━━━━━ Source records

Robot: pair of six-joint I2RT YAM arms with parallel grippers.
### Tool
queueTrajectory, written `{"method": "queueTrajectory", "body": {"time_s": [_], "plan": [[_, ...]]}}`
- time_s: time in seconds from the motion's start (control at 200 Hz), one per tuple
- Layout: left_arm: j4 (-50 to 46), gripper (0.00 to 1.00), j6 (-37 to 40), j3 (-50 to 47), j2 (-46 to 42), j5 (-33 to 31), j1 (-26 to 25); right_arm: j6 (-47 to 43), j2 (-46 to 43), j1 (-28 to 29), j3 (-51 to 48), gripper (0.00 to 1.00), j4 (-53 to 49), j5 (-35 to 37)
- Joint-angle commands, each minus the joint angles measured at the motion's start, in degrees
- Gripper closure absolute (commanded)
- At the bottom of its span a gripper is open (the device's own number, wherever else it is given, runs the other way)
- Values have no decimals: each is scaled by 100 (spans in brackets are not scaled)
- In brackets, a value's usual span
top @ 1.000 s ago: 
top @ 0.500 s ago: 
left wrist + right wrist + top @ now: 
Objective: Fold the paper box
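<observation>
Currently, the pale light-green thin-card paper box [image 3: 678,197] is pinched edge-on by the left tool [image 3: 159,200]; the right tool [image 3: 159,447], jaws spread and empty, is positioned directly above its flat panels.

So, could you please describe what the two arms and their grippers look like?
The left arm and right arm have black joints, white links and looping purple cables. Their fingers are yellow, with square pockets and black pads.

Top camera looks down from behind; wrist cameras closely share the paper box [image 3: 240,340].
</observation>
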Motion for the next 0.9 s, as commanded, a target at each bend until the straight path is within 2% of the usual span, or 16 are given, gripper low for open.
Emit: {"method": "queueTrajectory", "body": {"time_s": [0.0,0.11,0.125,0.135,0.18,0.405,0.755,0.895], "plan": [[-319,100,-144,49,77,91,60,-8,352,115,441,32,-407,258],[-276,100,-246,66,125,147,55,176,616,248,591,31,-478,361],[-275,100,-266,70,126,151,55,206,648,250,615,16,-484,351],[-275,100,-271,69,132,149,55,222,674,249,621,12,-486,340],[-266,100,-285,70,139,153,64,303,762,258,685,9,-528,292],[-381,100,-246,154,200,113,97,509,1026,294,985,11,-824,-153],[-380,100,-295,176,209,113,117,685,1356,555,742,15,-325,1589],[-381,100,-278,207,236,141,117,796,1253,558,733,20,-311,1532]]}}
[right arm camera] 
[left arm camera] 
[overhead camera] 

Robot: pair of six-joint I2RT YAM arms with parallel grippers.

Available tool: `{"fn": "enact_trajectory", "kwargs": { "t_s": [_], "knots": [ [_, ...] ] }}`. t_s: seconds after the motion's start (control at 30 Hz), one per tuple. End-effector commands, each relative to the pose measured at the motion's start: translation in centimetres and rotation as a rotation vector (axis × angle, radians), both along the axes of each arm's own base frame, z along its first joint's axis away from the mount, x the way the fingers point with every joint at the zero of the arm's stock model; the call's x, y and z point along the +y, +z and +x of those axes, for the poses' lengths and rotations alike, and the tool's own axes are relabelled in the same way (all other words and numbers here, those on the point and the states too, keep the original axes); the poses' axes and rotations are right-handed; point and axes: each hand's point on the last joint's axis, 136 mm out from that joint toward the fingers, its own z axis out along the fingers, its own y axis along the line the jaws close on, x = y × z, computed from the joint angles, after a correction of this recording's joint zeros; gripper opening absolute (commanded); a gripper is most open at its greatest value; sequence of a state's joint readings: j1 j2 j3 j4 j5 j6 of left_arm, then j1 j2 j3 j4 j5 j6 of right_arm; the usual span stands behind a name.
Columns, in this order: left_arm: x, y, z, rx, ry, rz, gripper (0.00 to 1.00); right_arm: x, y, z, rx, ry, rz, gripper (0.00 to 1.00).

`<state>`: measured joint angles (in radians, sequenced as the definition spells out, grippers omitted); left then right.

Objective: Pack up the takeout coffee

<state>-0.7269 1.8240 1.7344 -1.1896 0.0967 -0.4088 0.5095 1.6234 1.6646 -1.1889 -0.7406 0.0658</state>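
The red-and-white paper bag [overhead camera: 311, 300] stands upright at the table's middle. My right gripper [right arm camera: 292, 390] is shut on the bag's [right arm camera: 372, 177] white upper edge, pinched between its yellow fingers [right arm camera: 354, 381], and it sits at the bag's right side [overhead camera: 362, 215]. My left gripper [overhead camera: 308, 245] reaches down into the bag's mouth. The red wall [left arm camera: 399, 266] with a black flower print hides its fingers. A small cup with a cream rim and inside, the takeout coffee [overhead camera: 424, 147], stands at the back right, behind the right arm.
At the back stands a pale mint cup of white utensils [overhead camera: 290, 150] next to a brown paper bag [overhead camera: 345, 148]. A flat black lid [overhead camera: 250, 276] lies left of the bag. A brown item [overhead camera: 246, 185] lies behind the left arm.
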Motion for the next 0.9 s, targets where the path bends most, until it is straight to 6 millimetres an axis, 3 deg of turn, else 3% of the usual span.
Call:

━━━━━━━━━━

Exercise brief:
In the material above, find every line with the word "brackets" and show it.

Result of the task:
- Values have no decimals: each is scaled by 100 (spans in brackets are not scaled)
- In brackets, a value's usual span

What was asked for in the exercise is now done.